● PROBLEM DESCRIPTION
Copy, word for word, each line of the data below from the first through the line containing "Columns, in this", and stop there.

------ DATA SECTION

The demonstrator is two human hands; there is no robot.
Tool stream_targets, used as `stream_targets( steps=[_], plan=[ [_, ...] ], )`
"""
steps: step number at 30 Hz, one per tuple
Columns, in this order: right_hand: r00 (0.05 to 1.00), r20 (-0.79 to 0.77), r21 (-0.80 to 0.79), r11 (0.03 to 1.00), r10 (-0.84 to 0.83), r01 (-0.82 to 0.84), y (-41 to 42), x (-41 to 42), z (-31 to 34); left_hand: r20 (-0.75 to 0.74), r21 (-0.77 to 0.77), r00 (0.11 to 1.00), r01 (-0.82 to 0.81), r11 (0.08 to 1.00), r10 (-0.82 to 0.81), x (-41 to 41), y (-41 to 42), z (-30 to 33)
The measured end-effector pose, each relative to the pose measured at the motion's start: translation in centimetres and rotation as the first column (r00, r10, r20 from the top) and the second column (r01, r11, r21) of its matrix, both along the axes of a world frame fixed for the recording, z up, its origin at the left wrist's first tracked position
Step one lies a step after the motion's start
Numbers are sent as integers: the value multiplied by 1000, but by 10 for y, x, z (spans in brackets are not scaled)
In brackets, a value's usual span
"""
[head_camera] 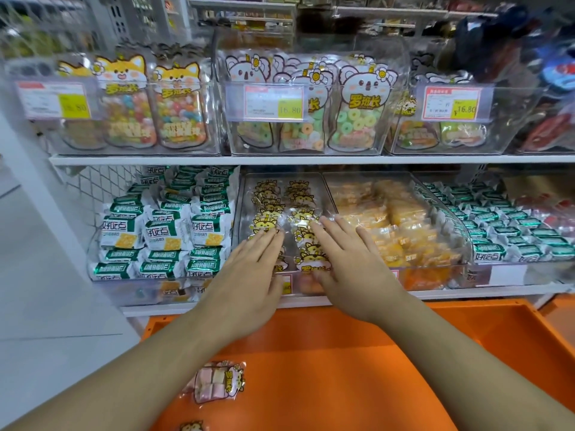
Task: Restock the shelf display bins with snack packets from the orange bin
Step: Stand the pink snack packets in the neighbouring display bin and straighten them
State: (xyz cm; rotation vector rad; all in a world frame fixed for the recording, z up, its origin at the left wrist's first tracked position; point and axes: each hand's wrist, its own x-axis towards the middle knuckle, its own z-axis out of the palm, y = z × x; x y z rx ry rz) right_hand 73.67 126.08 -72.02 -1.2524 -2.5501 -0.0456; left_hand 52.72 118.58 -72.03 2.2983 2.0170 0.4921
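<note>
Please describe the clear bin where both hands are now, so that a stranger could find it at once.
On the lower shelf, above the orange bin, find the clear display bin second from the left. It holds two rows of clear packets with yellow cartoon animal heads, unlike the green-and-white packets to its left and the orange packets to its right.

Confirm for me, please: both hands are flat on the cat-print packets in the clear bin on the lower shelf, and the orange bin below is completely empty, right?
Not quite. The head view shows both hands, left and right, flat on the cat-print packets in the clear bin, but the orange bin is not empty: a pink marshmallow packet lies in it, another at the frame's edge.
</note>
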Motion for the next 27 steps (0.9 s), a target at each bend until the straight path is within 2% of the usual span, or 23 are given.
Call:
stream_targets(
  steps=[6, 11, 16, 21, 24, 27],
  plan=[
    [981, -138, -18, 990, 138, -142, -43, -15, 9, 162, 53, 987, -21, 998, 12, -16, -64, -3],
    [964, -138, -162, 955, 228, -249, -90, -43, -23, 257, -115, 945, -178, 977, 203, -53, -132, -52],
    [979, 39, -452, 877, 201, -162, -124, -69, -91, 282, -343, 862, -319, 883, 421, -84, -174, -124],
    [961, 177, -649, 759, 215, -50, -133, -92, -166, 278, -494, 819, -325, 806, 501, -106, -167, -186],
    [963, 179, -703, 711, 203, -19, -124, -115, -207, 271, -581, 804, -303, 756, 530, -112, -147, -219],
    [985, 110, -737, 676, 130, -7, -108, -143, -250, 267, -592, 812, -286, 753, 518, -118, -115, -254]
  ],
)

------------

● RESPONSE BELOW
The demonstrator is two human hands; there is no robot.
Tool stream_targets, used as `stream_targets( steps=[_], plan=[ [_, ...] ], )`
"""
steps: step number at 30 Hz, one per tuple
Columns, in this order: right_hand: r00 (0.05 to 1.00), r20 (-0.79 to 0.77), r21 (-0.80 to 0.79), r11 (0.03 to 1.00), r10 (-0.84 to 0.83), r01 (-0.82 to 0.84), y (-41 to 42), x (-41 to 42), z (-31 to 34); left_hand: r20 (-0.75 to 0.74), r21 (-0.77 to 0.77), r00 (0.11 to 1.00), r01 (-0.82 to 0.81), r11 (0.08 to 1.00), r10 (-0.82 to 0.81), x (-41 to 41), y (-41 to 42), z (-30 to 33)

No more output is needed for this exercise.